Your task is to quote the records from their first line through the line containing "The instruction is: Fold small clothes", with nothing added or left out.

%%

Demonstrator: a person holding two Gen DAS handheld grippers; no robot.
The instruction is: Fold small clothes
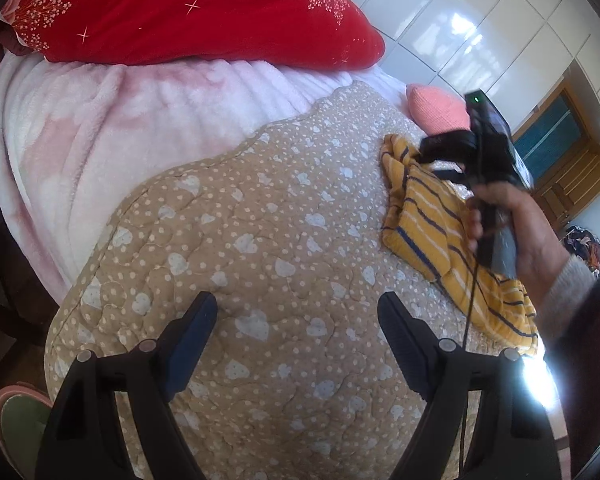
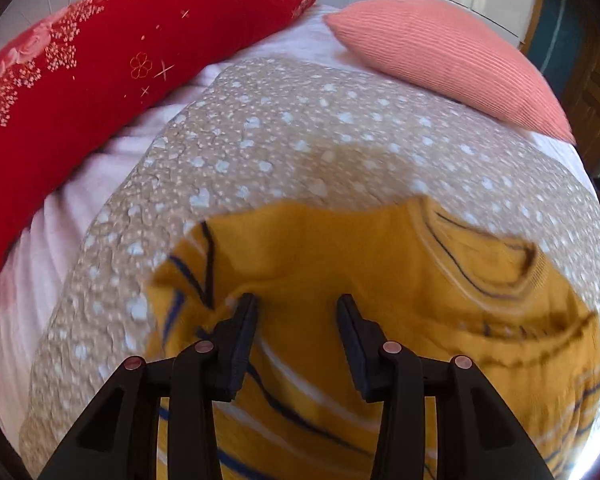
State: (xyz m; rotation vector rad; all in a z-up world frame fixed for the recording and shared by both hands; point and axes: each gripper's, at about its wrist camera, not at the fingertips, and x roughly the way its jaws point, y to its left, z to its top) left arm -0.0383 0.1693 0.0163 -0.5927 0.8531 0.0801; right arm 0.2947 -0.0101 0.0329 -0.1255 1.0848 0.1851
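A yellow striped top (image 2: 340, 264) lies crumpled on the tan quilt (image 1: 260, 220) that covers the bed, on the right side, near a pink pillow (image 2: 448, 56). The right tool (image 2: 297, 308) is low over the top with its fingers partly apart, and they hold nothing. The left tool (image 1: 298, 312) hangs over bare quilt, spread wide and empty too. I think this is the very start: the top is not flat yet. Next, the right tool should pinch an edge and the left should come over to help spread it out.
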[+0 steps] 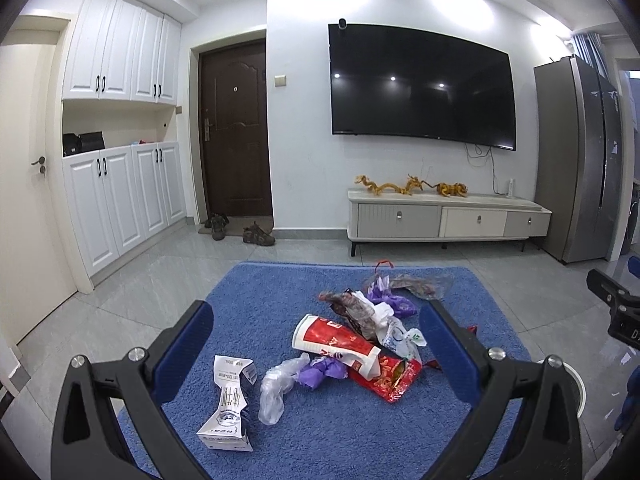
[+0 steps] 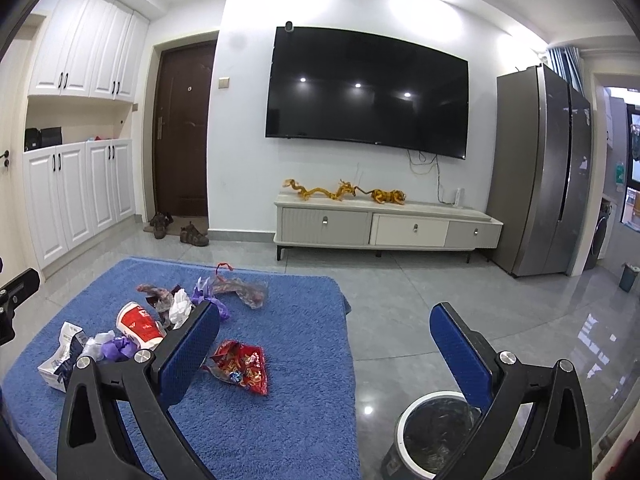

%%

## Task output
Demonstrator: a person holding two Gen DAS handheld grippers; no robot.
The instruction is: Fold small clothes

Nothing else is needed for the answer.